Les chroniques atmosphériques des 3 - Chronique 12


EXPIATION

J’ai passé la dernière semaine à mon chalet de Sainte-Geneviève. C’est à une vingtaine de minutes de route de Trois-Rivières (en outrepassant un tantinet les limites de vitesse!), si bien que je ne suis pas obligé de m’exiler là-bas quand je m’embarque dans de gros travaux de construction. Cette semaine, par exemple, même si j’ai passé le plus clair de mon temps à cet endroit, je n’y ai dormi que la nuit dernière.

Hier, en début de journée, j’ai eu la visite de Pierre, qui a pratiqué sa guitare pendant que je dallais l’allée menant à mon tout nouveau palier surplombant la rivière Batiscan. En fin d’après-midi, nous avons apprécié le point de vue offert par mon «grand œuvre» en buvant une bouteille de vin de dépanneur que nous sommes allés quérir au village (un soi-disant vin australien tellement sucré qu’il aurait pu être utilisé comme sirop de table). Et c’est ainsi que nous avons baptisé le nouvel attrait de mon vaste aménagement, à observer l’onde du cours d’eau, à épier les oiseaux, et –moins bucolique- à parler des femmes. En soirée, gros repas de viande (au village, le boucher vend encore du steak de mammouth) sur le B.B.Q. Puis digestion devant le feu de mon foyer extérieur sous un ciel criblé d’étoiles.

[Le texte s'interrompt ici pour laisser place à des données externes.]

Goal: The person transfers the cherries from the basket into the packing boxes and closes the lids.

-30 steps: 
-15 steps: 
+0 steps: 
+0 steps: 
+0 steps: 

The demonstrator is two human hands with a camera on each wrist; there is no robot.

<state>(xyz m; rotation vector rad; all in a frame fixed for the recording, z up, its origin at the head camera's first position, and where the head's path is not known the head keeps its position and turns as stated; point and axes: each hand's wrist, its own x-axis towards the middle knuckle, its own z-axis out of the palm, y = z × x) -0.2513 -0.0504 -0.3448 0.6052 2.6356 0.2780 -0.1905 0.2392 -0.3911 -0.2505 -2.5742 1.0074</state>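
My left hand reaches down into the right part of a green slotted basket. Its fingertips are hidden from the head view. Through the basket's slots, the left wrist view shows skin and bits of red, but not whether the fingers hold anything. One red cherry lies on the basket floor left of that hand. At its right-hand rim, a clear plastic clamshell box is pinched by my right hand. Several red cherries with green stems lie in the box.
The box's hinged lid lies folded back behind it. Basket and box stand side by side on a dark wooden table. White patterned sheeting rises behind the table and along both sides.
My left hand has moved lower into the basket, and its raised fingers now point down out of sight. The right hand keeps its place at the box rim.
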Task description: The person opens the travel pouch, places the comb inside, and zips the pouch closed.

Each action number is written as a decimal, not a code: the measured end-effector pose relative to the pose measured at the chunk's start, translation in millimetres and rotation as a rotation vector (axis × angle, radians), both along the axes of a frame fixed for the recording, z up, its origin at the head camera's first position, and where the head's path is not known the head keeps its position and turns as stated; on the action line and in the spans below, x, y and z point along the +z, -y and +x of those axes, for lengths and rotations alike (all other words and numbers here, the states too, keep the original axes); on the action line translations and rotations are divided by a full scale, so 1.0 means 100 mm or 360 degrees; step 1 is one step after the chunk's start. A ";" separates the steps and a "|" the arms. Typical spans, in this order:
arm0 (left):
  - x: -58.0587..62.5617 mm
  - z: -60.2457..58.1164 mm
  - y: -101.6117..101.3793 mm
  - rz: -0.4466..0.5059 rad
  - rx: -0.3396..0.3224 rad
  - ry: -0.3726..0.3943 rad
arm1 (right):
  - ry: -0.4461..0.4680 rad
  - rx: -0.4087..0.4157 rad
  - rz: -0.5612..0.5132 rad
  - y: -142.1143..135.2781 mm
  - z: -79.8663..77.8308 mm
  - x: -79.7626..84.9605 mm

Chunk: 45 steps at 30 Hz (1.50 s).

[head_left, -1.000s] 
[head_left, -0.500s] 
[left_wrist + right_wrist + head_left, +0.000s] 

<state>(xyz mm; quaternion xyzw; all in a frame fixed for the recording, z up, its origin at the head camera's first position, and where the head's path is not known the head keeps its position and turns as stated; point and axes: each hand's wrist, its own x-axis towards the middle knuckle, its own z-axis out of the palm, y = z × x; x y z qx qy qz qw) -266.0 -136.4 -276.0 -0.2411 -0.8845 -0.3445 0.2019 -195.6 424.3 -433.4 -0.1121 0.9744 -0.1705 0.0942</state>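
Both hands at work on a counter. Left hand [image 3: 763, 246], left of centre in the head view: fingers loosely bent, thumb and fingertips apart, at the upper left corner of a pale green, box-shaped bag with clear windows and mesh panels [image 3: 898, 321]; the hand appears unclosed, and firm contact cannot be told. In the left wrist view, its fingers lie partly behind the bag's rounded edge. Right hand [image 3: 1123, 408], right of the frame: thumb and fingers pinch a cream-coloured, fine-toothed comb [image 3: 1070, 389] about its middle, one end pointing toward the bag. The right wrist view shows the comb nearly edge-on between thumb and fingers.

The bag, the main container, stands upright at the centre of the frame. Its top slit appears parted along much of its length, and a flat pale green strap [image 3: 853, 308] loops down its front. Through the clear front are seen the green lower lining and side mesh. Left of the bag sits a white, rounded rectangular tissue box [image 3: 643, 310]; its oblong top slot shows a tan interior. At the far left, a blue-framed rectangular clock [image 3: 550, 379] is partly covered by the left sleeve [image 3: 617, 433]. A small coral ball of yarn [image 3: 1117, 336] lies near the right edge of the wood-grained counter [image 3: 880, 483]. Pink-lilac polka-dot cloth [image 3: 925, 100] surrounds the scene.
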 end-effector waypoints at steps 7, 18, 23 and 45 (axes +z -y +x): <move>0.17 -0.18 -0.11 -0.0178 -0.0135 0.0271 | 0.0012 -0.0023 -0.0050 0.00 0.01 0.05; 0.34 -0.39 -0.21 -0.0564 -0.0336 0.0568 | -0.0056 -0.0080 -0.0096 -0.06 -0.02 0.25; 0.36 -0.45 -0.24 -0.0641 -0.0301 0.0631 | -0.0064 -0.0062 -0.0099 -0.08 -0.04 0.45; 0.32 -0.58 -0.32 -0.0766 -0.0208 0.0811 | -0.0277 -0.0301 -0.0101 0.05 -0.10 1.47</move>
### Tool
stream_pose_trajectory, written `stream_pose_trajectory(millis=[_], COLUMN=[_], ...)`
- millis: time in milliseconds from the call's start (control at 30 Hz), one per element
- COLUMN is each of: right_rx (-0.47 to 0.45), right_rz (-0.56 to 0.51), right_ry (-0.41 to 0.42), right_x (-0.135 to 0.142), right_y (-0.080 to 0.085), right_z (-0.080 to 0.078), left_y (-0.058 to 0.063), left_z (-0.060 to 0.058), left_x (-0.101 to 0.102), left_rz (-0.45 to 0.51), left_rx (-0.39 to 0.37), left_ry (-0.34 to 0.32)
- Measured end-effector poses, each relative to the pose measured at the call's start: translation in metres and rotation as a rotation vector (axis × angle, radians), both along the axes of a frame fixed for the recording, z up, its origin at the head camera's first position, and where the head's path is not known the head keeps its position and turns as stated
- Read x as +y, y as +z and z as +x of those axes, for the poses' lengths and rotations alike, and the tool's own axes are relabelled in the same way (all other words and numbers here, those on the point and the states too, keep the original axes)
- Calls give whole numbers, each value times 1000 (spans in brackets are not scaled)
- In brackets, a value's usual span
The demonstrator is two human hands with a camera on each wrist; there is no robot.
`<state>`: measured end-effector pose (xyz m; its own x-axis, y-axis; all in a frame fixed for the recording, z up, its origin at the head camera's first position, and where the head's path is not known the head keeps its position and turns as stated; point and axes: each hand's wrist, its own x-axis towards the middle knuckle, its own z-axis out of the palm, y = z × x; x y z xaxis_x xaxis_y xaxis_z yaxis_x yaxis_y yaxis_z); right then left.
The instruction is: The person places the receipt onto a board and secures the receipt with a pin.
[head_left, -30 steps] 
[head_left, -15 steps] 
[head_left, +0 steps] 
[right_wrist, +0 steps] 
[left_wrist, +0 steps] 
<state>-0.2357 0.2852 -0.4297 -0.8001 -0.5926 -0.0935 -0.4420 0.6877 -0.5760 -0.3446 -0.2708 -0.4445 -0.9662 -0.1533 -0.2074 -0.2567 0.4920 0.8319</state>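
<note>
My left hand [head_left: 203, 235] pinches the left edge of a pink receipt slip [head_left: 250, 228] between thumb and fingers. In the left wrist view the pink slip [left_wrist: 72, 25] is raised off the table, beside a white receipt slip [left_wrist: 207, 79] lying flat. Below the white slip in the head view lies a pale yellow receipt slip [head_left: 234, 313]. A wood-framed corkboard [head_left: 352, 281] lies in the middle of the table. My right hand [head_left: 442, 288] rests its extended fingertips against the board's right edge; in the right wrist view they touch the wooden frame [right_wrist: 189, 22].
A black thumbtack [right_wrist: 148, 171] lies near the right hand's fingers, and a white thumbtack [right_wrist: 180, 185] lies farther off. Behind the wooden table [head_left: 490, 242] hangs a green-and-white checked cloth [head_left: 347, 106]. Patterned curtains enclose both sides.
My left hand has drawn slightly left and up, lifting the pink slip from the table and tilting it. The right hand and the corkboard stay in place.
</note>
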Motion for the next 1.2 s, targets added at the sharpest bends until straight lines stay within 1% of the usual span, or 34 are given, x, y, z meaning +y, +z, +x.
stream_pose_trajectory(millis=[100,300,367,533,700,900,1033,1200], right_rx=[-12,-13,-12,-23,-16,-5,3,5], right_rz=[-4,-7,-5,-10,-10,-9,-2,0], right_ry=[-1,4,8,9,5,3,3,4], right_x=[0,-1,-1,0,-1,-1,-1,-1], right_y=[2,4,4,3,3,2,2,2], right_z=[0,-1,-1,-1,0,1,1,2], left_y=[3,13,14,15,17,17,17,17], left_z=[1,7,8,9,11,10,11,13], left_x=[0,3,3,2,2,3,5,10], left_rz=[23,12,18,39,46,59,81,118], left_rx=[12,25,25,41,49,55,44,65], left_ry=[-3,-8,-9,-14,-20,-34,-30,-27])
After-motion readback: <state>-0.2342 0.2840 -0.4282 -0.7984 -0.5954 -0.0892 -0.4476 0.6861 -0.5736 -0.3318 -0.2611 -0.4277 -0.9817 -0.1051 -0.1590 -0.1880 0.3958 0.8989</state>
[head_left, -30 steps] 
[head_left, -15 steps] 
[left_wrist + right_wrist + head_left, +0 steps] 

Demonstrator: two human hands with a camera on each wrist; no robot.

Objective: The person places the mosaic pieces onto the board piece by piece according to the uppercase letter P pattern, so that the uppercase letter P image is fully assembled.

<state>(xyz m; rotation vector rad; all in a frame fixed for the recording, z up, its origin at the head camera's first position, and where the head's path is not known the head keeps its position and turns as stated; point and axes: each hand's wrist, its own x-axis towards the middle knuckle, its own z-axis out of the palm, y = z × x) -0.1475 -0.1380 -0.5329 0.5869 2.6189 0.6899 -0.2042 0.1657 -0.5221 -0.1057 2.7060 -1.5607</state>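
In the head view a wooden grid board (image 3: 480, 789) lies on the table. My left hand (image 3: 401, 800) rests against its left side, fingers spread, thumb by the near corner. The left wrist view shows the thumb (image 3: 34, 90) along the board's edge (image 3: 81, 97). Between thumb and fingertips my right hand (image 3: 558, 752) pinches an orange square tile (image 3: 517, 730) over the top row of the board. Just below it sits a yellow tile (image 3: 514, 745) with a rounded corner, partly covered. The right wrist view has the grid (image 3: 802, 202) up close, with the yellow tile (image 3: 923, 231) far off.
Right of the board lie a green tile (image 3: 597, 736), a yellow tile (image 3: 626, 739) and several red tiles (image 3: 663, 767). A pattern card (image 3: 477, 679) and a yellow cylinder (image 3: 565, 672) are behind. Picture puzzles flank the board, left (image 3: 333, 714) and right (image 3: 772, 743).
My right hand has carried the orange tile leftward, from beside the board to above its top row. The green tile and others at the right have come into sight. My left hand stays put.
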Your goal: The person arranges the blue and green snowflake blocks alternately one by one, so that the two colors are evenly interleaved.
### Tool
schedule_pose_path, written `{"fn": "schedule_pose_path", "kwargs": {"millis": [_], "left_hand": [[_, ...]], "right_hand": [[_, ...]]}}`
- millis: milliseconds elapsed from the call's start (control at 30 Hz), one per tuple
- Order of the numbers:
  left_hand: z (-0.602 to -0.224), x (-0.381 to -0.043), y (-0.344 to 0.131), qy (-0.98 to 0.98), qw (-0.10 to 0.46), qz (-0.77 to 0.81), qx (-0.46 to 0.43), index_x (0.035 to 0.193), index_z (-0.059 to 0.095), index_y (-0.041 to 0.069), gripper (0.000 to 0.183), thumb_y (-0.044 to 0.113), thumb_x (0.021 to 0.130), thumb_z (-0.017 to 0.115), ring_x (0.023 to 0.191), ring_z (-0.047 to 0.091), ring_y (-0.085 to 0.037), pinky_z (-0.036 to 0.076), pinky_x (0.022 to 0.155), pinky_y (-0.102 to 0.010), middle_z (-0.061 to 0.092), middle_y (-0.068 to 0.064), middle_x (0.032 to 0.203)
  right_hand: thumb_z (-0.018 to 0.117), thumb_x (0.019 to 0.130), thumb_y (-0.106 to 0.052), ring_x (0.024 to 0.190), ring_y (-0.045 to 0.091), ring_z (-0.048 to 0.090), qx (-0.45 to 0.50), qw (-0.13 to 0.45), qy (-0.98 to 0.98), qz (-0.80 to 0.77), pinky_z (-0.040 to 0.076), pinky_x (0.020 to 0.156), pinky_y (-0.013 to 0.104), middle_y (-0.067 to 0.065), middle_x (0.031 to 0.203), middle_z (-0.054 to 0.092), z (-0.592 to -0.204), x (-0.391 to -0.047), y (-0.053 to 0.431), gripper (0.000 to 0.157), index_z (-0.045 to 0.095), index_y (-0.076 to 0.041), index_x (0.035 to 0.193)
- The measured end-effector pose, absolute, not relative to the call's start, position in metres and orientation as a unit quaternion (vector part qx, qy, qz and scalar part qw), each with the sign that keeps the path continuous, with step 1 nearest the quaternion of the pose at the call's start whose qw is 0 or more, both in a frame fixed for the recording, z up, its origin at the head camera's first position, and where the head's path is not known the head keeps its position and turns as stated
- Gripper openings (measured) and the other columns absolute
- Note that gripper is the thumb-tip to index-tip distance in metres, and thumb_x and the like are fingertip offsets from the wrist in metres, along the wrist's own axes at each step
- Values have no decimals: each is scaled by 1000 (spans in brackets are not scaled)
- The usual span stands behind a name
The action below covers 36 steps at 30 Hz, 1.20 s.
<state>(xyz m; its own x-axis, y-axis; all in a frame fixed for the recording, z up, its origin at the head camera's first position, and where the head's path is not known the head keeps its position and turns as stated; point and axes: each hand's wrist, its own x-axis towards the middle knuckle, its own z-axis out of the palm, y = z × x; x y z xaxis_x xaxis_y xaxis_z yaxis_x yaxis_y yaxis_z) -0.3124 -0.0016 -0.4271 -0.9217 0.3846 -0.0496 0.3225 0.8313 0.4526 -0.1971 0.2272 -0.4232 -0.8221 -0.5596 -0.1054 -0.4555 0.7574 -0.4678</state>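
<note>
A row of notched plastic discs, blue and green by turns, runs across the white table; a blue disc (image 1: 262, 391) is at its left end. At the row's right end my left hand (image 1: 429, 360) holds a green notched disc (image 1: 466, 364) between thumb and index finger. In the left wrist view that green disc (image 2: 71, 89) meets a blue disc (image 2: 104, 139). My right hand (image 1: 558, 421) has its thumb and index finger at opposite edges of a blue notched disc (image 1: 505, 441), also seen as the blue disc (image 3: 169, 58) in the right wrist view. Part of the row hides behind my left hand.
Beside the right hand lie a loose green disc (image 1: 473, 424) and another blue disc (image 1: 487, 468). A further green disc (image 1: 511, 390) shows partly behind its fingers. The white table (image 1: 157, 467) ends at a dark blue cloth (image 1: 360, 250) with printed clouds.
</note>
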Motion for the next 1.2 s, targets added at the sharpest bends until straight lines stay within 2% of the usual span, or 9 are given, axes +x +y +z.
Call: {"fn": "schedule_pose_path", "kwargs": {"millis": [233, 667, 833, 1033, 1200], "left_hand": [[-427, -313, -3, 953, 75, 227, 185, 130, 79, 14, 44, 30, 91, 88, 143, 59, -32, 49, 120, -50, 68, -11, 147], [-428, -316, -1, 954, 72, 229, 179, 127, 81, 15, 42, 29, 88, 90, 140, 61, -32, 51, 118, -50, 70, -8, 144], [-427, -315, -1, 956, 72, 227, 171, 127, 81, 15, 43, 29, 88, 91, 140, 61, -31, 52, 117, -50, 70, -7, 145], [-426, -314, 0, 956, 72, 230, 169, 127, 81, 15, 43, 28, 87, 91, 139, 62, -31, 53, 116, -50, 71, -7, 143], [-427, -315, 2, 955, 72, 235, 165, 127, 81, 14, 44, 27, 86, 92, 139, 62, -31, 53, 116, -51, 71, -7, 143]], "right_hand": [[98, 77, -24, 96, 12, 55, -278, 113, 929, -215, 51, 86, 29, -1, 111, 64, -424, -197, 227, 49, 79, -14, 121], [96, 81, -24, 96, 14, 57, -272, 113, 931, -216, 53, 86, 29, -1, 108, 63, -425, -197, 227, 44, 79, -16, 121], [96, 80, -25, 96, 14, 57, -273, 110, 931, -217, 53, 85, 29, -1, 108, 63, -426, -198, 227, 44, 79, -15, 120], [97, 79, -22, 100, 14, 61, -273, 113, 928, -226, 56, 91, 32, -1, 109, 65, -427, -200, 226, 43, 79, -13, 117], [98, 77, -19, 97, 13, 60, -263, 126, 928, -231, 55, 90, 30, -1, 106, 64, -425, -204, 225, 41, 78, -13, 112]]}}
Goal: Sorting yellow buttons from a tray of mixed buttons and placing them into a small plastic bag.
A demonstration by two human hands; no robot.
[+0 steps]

Ça replace les fluides de s’affranchir un peu du tumulte de la ville. Et, en plus, j’ai la satisfaction du devoir accompli. Comme je l’ai déjà dit, les matériaux que je m’étais fait livrer pour la réalisation de mon palier dormaient depuis un an sur mon terrain d’en haut. Ce qu’il faut savoir pour comprendre l’envergure du projet, c’est que mon terrain comporte deux niveaux : le premier, sur le bord de la route municipale, où est assis le chalet; et le second, une vingtaine de mètres plus bas, où j’aménage depuis six ans le terrain avec l’ambition d’en faire un véritable jardin botanique. Comme le seul accès carrossable vers ce niveau est un long escalier d’une quarantaine de marches, l’unique façon d’acheminer les matériaux jusqu’en bas est de les descendre «à bras», un à un, gros et petits (dalles, blocs, pierres, poutres, bandes de ciment, sacs de poussière de pierre, etc), tel un bagnard volontaire. De cette manière, j’ai descendu au fil de mes étés des dizaines de tonnes de matériaux. Très bon pour le cardio! J’ai déjà l’impression d’avoir évacué toutes les mauvaises toxines accumulées dans mon organisme pendant le long hiver.

Pierre, en me voyant charger sur mon épaule une bande de ciment de quarante kilos :
- Ouais. T’as une belle façon de fêter la Saint-Jean Baptiste!
- Si on était à Pâques, je m’autoflagellerais en plus! de lui répondre.